*INPUT MATERIAL:*
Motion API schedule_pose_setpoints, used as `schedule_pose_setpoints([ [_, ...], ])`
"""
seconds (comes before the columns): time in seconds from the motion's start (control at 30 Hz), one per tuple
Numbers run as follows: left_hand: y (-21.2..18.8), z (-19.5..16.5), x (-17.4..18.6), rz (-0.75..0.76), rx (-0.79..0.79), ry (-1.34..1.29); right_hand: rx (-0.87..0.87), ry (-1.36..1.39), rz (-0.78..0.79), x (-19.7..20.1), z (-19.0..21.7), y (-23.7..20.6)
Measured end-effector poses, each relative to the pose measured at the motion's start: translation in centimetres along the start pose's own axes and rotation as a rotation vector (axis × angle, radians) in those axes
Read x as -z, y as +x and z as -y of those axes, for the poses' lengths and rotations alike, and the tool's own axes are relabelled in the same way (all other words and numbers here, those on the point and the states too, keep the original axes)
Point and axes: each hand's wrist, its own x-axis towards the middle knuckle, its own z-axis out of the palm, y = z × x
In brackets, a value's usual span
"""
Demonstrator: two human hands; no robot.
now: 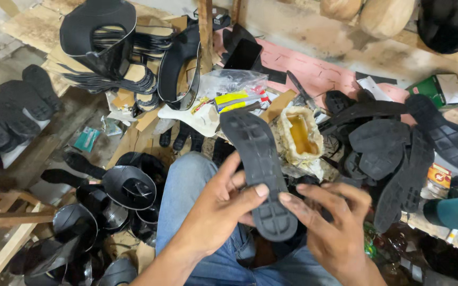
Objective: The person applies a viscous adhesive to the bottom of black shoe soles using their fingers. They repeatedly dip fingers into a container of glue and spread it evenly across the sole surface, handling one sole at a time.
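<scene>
A black rubber shoe sole with a ribbed tread is held tread-up over my lap, its toe pointing away from me. My left hand grips its left edge near the heel, thumb lying across the tread. My right hand holds the heel end from the right, fingers spread under and beside it. Just beyond the sole sits an open tin of yellow glue, crusted around its rim.
More black soles are piled at the right, and others lie at the left. Black shoe uppers are heaped by my left knee. Stacked insoles, a plastic bag, a green box and a pink bench surface lie behind.
</scene>
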Motion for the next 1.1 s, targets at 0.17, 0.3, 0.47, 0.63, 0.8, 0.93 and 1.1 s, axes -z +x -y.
schedule_pose_setpoints([
  [0.17,0.4,0.4,-0.5,-0.13,-0.172,-0.15,0.228,-0.243,-0.083,1.7,1.3,1.4],
  [0.3,0.6,0.8,-0.9,-0.212,-0.233,-0.118,0.032,-0.06,-0.068,1.9,2.4,1.3],
  [0.47,0.7,1.1,-1.0,-0.244,-0.277,-0.12,0.064,-0.275,-0.037,0.5,1.8,-0.5],
  [0.63,1.2,1.4,-0.8,-0.303,-0.305,-0.092,0.0,-0.269,0.014,-0.1,2.5,-1.2],
  [0.8,1.0,0.4,0.7,-0.092,-0.284,0.335,-0.031,-0.222,-0.118,-0.1,2.6,-0.6],
  [0.93,0.0,-0.5,0.8,-0.27,-0.362,0.405,-0.113,-0.082,-0.105,0.5,0.6,0.1],
  [1.1,-0.1,-0.8,0.0,-0.194,-0.314,0.212,-0.104,0.159,0.087,-0.9,1.2,0.6],
])
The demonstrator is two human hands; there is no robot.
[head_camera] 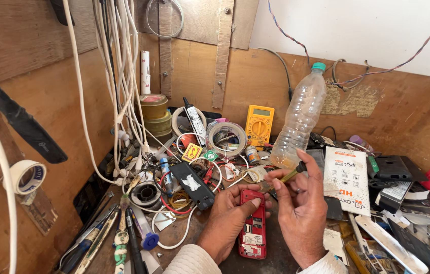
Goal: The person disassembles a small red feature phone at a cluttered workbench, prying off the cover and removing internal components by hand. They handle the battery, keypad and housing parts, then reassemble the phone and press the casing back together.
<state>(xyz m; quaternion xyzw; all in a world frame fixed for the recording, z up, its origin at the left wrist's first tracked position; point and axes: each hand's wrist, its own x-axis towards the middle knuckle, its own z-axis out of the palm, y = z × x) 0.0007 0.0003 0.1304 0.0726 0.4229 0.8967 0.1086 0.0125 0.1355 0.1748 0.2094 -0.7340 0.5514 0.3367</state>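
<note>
My left hand [227,220] holds a red mobile phone [253,229] with its back cover off, thumb pressed on its upper end. My right hand [301,210] grips a small screwdriver [292,174] with a yellow-green shaft and black top, its tip pointing down toward the top of the phone. Both hands are over the middle of a cluttered wooden workbench.
An empty plastic bottle [300,119] stands just behind my right hand. A yellow multimeter [259,125], tape rolls [225,136], a black charger block [192,185], white cables [118,86], hand tools [123,233] at left, and a white packet [347,180] and phone parts [402,203] at right crowd the bench.
</note>
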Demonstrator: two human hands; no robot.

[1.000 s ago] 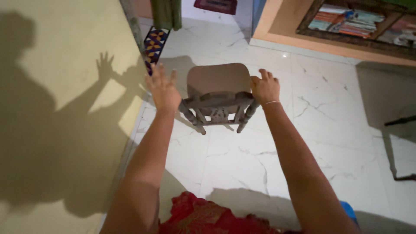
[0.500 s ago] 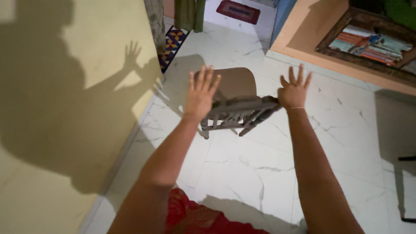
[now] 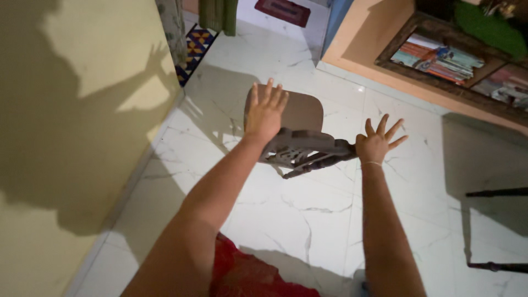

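L hand [image 3: 264, 113] and R hand [image 3: 377, 143] now off the brown chair [image 3: 300, 137], fingers spread, gripping nothing; 1 s ago both touched its backrest. Chair at 12 o'clock on white marble floor [image 3: 308, 220], shifted toward 1 o'clock; wall [image 3: 71, 137] at 9.

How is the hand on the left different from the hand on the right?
The left hand lies in front of the brown chair, covering part of its seat; the right hand is at the chair's edge, mostly over white floor. The left hand's fingers are close together; the right hand's fingers are spread wide. The right wrist has a thin band; the left shows none. Both are open, palms away, arms stretched out.
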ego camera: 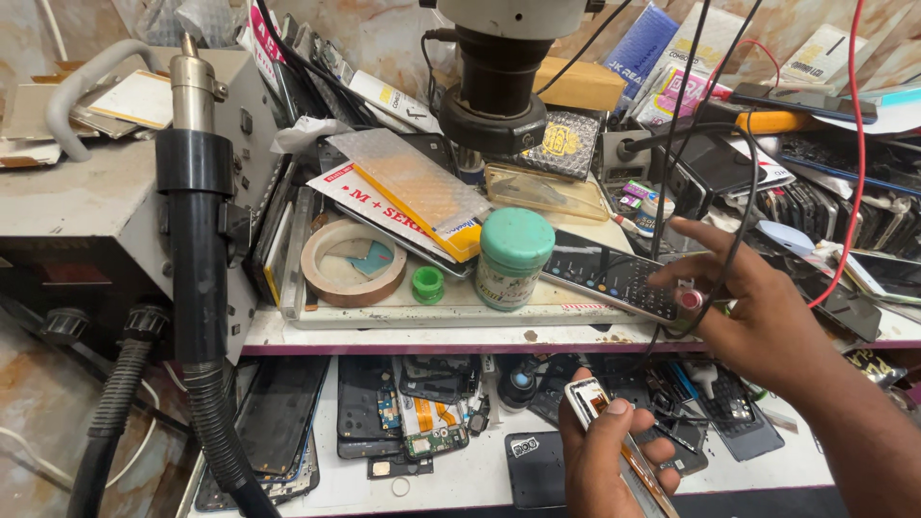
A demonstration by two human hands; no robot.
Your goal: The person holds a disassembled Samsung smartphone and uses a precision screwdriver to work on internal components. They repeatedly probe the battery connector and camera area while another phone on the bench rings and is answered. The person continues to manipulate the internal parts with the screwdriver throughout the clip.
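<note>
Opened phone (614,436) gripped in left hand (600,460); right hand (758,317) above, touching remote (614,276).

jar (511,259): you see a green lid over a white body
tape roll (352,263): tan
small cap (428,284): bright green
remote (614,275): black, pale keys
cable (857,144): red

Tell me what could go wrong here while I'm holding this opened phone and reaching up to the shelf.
The right hand reaches through hanging black and red cables; it might snag one and drag gear off the shelf.
The green-lidded jar stands close to the shelf edge; a bump could tip it onto the phone parts below.
The left hand grips the opened phone alone, tilted, so it could slip.
</note>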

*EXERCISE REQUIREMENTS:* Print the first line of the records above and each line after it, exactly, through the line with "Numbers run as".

*ANSWER TO THIS TASK:*
Motion API schedule_pose_setpoints, used as `schedule_pose_setpoints([ [_, ...], ])`
"""
seconds (comes before the columns): time in seconds from the motion's start (control at 30 Hz), one per tuple
Numbers run as follows: left_hand: y (-21.2..18.8), z (-19.5..16.5), x (-17.4..18.6), rz (-0.75..0.76), rx (-0.79..0.79), ry (-1.34..1.29); right_hand: rx (-0.87..0.87), ry (-1.36..1.39), rz (-0.78..0.79), x (-19.7..20.1), z (-19.0..21.7), y (-23.7..20.6)

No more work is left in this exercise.